Page 31 of Careless Whisper (Modern Vintage Romances #11)
Elias
R eggie looked like someone had hit her with a defibrillator at full charge.
She didn’t say anything at first. Just stared at me like I was a ghost she couldn’t believe had crawled out of her past into her present—alive and inconvenient.
“You’re the new hire?” she demanded, voice flat, arms crossed like armor.
“I am.”
Her lips pressed together, and her eyes narrowed. “My grandmother hired you.”
It wasn’t a question, so I nodded.
“Hi, I’m Juanita,” the woman who was sitting next to Reggie said as she got up, her hand out. “ Hablas Espanol ?”
I grinned. “ Si .”
“Stop getting friendly with him; he’s not staying,” Reggie muttered in Spanish as she pulled her phone out of the pocket of her scrubs.
“She’s just tired.” Juanita smiled flirtatiously at me. “You want a drink?”
“Coffee would be nice.”
I had landed in San Miguel de Allende in the morning and spent most of the day settling into the apartment I’d rented from Seattle, which took some doing.
Apparently, getting access to your housing in this city required at least three rounds of small talk, two cups of strong coffee, and one very polite but confusing conversation about a missing envelope that may or may not have existed.
I chatted with a dozen people—neighbors, a property manager who kept calling me doctorcito like I was a kid playing a grown-up, a flower vendor who swore she knew Reggie’s mother, and finally, a teenage boy named Hugo who handed me a single key on a worn leather loop like it was sacred.
“Third floor, white door, don’t touch the plant on the balcony. It belongs to Senora Teresa, and she’s watching,” he warned, dead serious.
The apartment itself was small but surprisingly beautiful—tucked off a cobbled side street near the Mercado de Artesanías.
It had arched windows with faded wooden shutters, hand-painted tiles in the kitchen, and a balcony that was just big enough for one chair and a glass of wine.
The walls were thick adobe, which kept the heat out, and the scent of lime and dust clung to everything in a way that was oddly comforting.
There was one bedroom, which was barely big enough to turn around in after they put a full-size bed in it.
Great! My legs won’t fit.
The living space felt more like a cozy reading nook than an actual room.

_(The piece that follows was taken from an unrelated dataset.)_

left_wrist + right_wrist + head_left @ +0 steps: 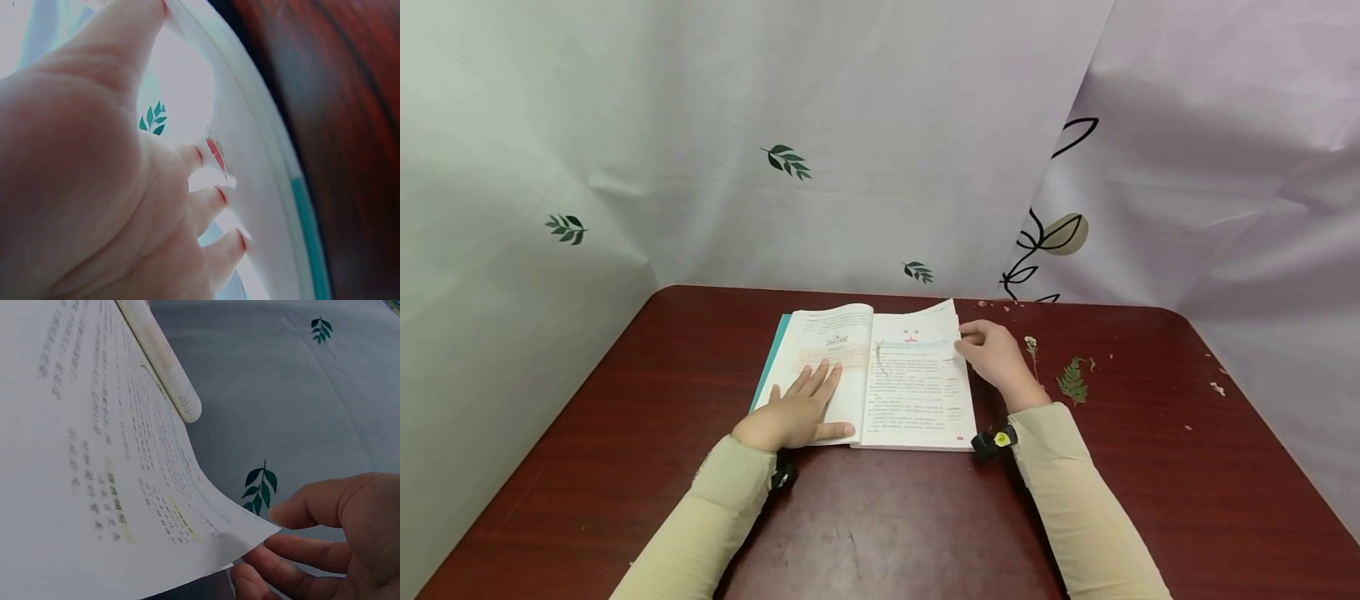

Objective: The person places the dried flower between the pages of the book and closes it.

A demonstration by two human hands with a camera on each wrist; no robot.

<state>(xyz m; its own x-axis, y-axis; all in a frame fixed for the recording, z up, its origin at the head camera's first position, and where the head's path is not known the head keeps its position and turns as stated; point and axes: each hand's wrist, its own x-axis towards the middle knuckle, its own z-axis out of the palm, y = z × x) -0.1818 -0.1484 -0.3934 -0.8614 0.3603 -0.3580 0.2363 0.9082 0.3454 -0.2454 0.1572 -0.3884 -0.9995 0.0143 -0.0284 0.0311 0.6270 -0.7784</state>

The shower had exactly one temperature setting—lukewarm—but the water pressure could strip paint.
The place was humble and lived-in. It couldn’t have been more different from my condo in Seattle, with its glass and stone and silence.
I liked it very much.
I could hear Reggie yelling at her grandmother, or maybe it was her mother, on the phone as Juanita led me to the small kitchen in the clinic. It was small, with one counter that had a stove, a coffee machine, and cups, a sink, and a round table that could seat four.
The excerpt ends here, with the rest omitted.